Christian Ohm schreef:
> On Monday, 15 January 2007 at 23:18, Giel van Schijndel wrote:
>   
>> since the original doesn't seem to get through:
>>     
> I got the first one as well.
>   
Hmm, very strange, I haven't, I guess it'll arrive some day later, but
very much delayed then.
>> So I guess you mean to put something like "copyright 2005 various
>> authors" in between Eidos and WZRP?
>>     
> Now that'd look quite stupid... I'd either just keep WZRP (since it is
> the continuation of the previous effort, just named differently) or use
> "Warzone Development Project" or whatever name was decided on back
> then...
>   
>> Legally I don't think it matters whether you do make note of "those
>> various authors". Nor does it matter if you'd claim copyright on the
>> changes made in 2005, since there is no law prohibiting claiming
>> copyright when you don't legally poses it.
>>     
> There is not? So if the real copyright holder complains, he does based
> on what?
>   
No, there isn't a law prohibiting copyright claims that cannot be
justified. In fact I'd wish there was, that would/might stop some
companies from digitizing public domain works such as paintings and
other art from 1800 etc., only to claim copyright on it (copyright
requires something to be an *original* work, merely scanning and
possibly retouching a picture doesn't count as such).
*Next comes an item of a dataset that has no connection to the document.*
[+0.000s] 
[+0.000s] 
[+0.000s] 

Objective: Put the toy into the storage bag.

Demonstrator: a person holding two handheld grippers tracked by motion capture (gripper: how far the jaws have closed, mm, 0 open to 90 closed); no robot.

http://meta.wikimedia.org/wiki/Avoid_Copyright_Paranoia has some info on
this subject.
>> 2) to Attribute or not to Attribute:
>> I'm do not know for sure whether there is a legal obligation to make
>> note of the copyright owned by those various authors. I do however think
>> there is no such obligation unless the license (GPL in this case)
>> requires it.
>>     
> The GPL doesn't require it: "0. This License applies to any program or
> other work which contains a notice placed by the copyright holder saying
> it may be distributed under the terms of this General Public License."
> The "put a header in every file" is just a guideline on how to put
> things under the GPL and make it clear for everyone what the license
> used is (besides being PR for the FSF and GPL), and that it was indeed
> the copyright holder who chose that license.
I see it might be time that I'd refresh my memory on the GPL again. But
I guess you might be right. I might be mixing this up with the FDL
(which I know *does* require all previous authors to be attributed
unless one explicitly waives that right/privilege).